§ Task statement:
Search the material below for lines containing the string "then", and copy every one you find.
──────── Supplied material ────────
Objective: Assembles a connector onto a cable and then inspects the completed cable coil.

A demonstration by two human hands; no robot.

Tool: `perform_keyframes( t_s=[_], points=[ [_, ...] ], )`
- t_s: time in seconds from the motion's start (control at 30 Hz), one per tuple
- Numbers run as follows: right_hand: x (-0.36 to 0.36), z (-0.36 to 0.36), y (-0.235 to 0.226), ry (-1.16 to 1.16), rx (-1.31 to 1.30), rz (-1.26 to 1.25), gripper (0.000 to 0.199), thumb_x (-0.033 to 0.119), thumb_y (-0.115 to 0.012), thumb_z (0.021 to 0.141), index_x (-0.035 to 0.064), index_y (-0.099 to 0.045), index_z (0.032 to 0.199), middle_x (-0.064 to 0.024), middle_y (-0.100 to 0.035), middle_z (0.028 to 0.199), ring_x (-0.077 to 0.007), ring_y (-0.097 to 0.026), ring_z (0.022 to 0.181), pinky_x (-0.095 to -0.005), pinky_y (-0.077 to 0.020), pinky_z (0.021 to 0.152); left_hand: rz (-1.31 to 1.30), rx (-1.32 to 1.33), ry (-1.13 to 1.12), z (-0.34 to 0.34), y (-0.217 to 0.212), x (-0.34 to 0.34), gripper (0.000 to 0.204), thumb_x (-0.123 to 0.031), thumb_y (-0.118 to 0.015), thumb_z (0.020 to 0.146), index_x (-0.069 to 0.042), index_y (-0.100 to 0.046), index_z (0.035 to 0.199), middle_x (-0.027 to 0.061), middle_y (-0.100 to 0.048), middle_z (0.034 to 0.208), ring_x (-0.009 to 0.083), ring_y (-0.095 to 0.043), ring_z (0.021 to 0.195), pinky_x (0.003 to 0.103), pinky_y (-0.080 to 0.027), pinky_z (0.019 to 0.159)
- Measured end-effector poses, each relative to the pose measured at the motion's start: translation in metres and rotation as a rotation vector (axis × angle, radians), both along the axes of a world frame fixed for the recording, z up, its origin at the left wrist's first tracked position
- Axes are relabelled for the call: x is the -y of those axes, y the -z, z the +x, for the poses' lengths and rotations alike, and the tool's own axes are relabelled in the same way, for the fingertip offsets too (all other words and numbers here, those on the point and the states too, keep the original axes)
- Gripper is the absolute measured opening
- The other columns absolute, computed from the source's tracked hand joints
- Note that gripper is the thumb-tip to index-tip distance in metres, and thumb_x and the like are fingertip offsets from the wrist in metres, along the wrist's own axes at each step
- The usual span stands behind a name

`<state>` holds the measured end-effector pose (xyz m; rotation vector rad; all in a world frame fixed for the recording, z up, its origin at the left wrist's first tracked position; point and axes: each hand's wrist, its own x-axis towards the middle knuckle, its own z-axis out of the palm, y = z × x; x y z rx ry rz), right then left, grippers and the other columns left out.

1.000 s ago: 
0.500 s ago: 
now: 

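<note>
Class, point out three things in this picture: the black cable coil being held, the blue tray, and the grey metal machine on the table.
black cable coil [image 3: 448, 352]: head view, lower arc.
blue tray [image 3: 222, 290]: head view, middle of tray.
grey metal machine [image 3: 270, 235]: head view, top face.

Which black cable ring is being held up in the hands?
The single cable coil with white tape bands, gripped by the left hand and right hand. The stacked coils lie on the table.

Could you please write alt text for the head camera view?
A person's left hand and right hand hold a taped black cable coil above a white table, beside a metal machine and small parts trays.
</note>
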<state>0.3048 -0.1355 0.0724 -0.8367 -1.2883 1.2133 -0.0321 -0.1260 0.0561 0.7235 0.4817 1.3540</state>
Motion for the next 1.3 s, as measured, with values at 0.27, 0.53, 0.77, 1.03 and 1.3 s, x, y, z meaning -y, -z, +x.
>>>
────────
§ Task solution:
Objective: Assembles a connector onto a cable and then inspects the completed cable coil.
`<state>` holds the measured end-effector pose (xyz m; rotation vector rad; all in a world frame fixed for the recording, z up, its origin at the left wrist's first tracked position; point and axes: each hand's wrist, its own x-axis towards the middle knuckle, its own z-axis out of the palm, y = z × x; x y z rx ry rz), right then left, grippers and the other columns left out.

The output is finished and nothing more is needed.